Among legal academics, the intentional infliction of emotional distress tort is having a moment. Long derided as the “redheaded stepchild” of personal injury law, IIED is being rediscovered by scholars seeking new interventions against social ills like workplace oppression and ethnoviolence. Tasnim Motala is the latest writer to explore the promise of the IIED tort, this time as a response to racist speech. In Words Still Wound: IIED & Evolving Attitudes toward Racist Speech, Motala makes three crucial moves: she concretizes the injury of racial insult; she documents the limits of legislative efforts to stigmatize and deter this speech; and she revisits the intellectual history of the tort to suggest its capacity to redress speech-inflicted wounds. Some of these moves work better than others, but in the end, Motala has advanced an important conversation about private law’s power to change social norms.

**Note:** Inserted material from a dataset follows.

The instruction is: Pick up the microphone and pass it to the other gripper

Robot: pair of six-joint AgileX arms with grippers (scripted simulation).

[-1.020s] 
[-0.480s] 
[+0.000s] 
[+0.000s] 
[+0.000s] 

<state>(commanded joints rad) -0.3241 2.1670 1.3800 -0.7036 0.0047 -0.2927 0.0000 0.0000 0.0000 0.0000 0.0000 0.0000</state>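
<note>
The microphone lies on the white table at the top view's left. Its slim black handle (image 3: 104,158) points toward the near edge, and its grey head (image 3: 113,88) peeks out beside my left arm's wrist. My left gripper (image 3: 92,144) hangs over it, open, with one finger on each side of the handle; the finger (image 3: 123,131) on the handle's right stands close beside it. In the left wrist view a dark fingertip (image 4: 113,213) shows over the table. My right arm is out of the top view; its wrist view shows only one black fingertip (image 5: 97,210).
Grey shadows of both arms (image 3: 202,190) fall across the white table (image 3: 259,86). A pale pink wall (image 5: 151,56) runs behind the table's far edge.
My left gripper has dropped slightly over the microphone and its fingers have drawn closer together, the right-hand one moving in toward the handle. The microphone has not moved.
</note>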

From its inception in the early twentieth century, lawyers and judges have been suspicious about IIED, often because they have resisted the idea that emotional injuries are sufficiently “real” to merit the law’s protection. This suspicion has been especially intense where the claimed injury arises from a defendant’s use of the legal right and cultural privilege to express personal opinions. Motala meets this objection head-on, showing how racial epithets rupture both the individual and society. She draws on extensive interdisciplinary literature showing that racial insults in person-to-person encounters inflict harms so widely recognized that psychologists have medicalized them as “race-based trauma.” (P. 123.) This trauma has been empirically demonstrated to cause “anxiety, hypervigilance to threat, [and] lack of hopefulness for [the] future,” often leading to depression and substance abuse. (P. 123-24.) Leveraging tort’s simultaneous concern with private rights and social concerns, Motala argues that when these injuries are unredressed, they corrode both individual well-being and the social trust on which economic and democratic structures rely. (P. 120, 123.) Notably, Motala does not try to placate critics who insist that only physiological injury counts for tort liability. She subtly rejects the terms on which these critics want to joust, instead urging readers that tort’s concerns go beyond the tangible alone.

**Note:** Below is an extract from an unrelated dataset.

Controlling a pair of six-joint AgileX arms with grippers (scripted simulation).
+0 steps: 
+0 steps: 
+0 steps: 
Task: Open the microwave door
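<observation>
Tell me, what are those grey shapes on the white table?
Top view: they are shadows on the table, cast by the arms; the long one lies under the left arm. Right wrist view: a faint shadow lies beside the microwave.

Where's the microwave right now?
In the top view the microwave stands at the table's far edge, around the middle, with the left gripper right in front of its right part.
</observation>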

Motala may aspire to a broader application of tort because, in her telling, twentieth century public law efforts to address racism have stalled out. While existing civil rights laws have had some impact on conduct in shared public spaces (public accommodations, government programs, employment, and education), they are powerless to address private racial hostility. (P. 131, 139-49.) State legislatures are equally hamstrung; when they have used their political capital to criminalize and punish hate speech, the Supreme Court has thwarted those efforts as unconstitutional abridgments of expression. (P. 134.)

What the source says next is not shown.